Sambil tersenyum novelis yang juga penyiar OZ Bandung ini menjawab cowok juga
perlu baca novel. Lalu apakah novel ini hanya menjadi bacaan wajib kaum hawa,
selanjutnya bagaimana dengan kalangan pria? “Ya nggak lah, bahkan banyak juga
komentar dari pembaca yang notabenenya cowok, salah satunya Tommy Cokro, News
Anchor-nya Metro TV yang sempat menuliskan kesannya setelah membaca bilang
kalau novel Icha ini membantu dia lebih mengenal cewek metropolis.”
Memang tak
salah penulis yang masih single ini mampu menghasilkan karya-karya indah
seperti halnya Beauty Case, dia mengaku sejak berusia 6-7 tahun telah menekuni
hobinya ini. Ia ingat ketika masih kecil kesulitan menemukan bacaan bergambar
seperti komik Jepang yang ramai beredar sekarang. Karena terbiasa dengan bacaan
tanpa gambar, ia mulai berimajinasi dan menuangkannya dalam bentuk tulisan.
Hingga
akhirnya lahirlah novel seperti Cintapuccino dan Beauty Case dengan genre
tentang perempuan serta gaya bahasanya seperti bertutur. “Buku ini harus dekat
dengan pembaca, kita bisa memilih menulis untuk siapa, karena konsepnya adalah
teman jadi membutuhkan bahasa informal atau bertutur”.
Sekalipun
berstatus lulusan Teknik Arsitektur ITB tidak menjadi penghalang bagi seorang
Icha untuk menulis, bahkan dari pengakuannya antara dunia menulis gak jauh beda
seperti belajar arsitektur. “Sama-sama mendesain, yang satu desainnya pakai
bata, yang satu lagi desainnya pakai cerita,” jawabnya.
Ada
beberapa tips darinya lewat konsep penulisan ‘Beauty of Writing’ bagi calon
penulis muda yang ingin mengawali karirnya sebagai penulis. Pertama menurutnya
yang terpenting adalah komitmen. “Menulis butuh proses dan perlu latihan,”
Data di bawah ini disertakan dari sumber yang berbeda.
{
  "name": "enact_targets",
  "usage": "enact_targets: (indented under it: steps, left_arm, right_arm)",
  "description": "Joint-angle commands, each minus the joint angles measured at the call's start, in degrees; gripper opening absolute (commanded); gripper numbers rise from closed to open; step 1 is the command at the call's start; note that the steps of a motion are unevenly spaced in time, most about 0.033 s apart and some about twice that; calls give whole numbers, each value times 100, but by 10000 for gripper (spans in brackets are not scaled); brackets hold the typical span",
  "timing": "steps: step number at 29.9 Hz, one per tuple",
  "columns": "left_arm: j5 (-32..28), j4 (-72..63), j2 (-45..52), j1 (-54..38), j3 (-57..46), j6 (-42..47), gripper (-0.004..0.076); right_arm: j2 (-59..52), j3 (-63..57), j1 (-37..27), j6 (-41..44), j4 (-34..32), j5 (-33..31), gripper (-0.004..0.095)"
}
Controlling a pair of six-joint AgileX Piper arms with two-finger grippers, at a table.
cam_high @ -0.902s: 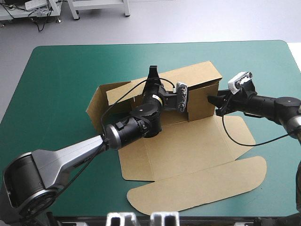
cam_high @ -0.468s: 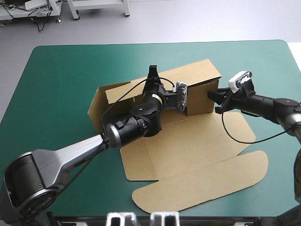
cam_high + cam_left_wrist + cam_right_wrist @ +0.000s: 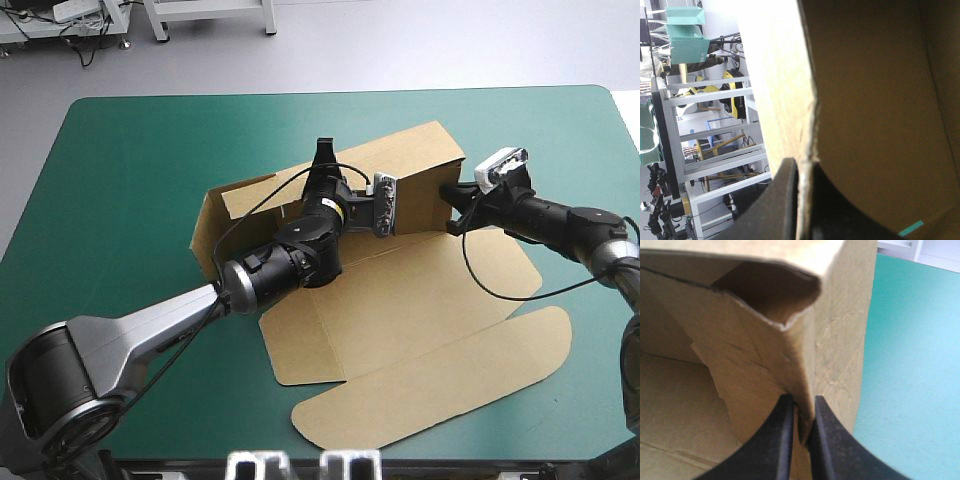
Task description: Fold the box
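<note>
Here, left pincer (image 3: 801,170), right pincer (image 3: 803,407), pinching box (image 3: 400,300)

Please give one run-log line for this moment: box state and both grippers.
box: far walls raised, lid flat | left gripper: shut on a raised wall | right gripper: shut on right end wall
</note>
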State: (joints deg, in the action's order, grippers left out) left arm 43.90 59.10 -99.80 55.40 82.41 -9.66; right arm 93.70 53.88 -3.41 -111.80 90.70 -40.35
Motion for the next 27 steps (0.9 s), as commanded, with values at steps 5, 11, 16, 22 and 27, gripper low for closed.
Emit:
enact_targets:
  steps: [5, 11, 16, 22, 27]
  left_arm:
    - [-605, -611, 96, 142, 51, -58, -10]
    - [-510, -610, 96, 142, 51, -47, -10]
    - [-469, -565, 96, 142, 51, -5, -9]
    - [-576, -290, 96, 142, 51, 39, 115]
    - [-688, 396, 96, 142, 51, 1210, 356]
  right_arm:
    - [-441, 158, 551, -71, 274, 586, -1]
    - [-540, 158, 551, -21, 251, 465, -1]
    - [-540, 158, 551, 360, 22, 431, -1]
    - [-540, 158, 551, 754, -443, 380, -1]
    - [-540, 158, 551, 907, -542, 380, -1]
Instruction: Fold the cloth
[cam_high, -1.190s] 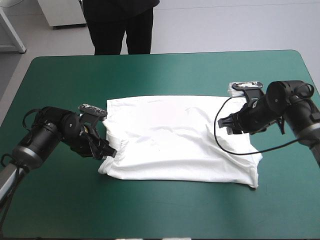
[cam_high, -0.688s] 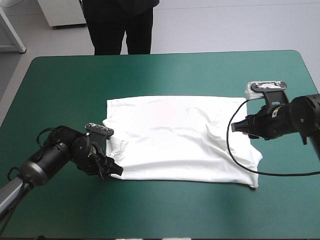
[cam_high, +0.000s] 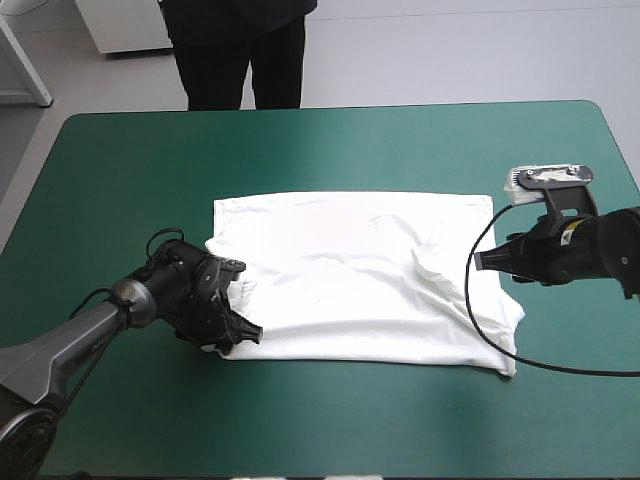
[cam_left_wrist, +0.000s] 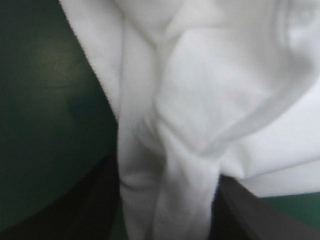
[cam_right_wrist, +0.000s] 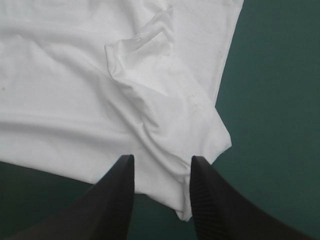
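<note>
The white T-shirt (cam_high: 350, 280) lies spread as a wide rectangle in the middle of the table, with a small raised crease (cam_high: 430, 265) toward its right side. My left gripper (cam_high: 243, 333) is low at the shirt's near-left corner. In the left wrist view it (cam_left_wrist: 166, 170) stands open with a bunched fold of the T-shirt (cam_left_wrist: 210, 75) between its fingers. My right gripper (cam_high: 483, 262) hovers at the shirt's right edge. It (cam_right_wrist: 162, 159) is open, its tips over the shirt's near-right corner (cam_right_wrist: 200, 150), and holds nothing.
Bare teal-green cover (cam_high: 330, 150) surrounds the shirt on all sides, with wide strips at the far edge and the near edge (cam_high: 350, 430). The shirt's right edge lies close under the right arm.
My left gripper has slid toward the near edge and in onto the shirt's near-left corner, nudging that corner inward. My right gripper has drawn back to the right, off the shirt.
</note>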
ungkap penyiar Radio OZ Bandung ini mengawali triknya. Kadang penulis sering
kehilangan moodnya, seperti yang
dialaminya saat menyelesaikan Beauty Case. Karena itu perlu strategi mengatasi
misalnya pergi jalan ke mall atau pun yang lainnya. “Yang penting bagaimana
kita berkomitmen menyelesaikan sampai selesai”.
Langkah
kedua adalah mencari tahu untuk siapa tulisan itu dibuat. Diyakini oleh Icha,
ketika penulis tahu siapa yang akan menjadi pembacanya maka memudahkan penulis
berkomunikasi di dalam cerita. Selesai dengan dua hal tadi tentulah paling
bijak untuk menerbitkan yaitu mencari penerbit. “Ngeceng di toko buku sambil
lihat kira-kira penerbit mana yang cocok dengan cerita yang dibuat. Setelah
dapat lalu catat dan kirimkan, tapi gak hanya pada satu penerbit saja”. Tinggal
kembali pada faktor jodoh saja antara buku dan penerbit seperti halnya kedua
novelnya yang berjodoh dengan penerbit dan bisa dijadikan patner kerja.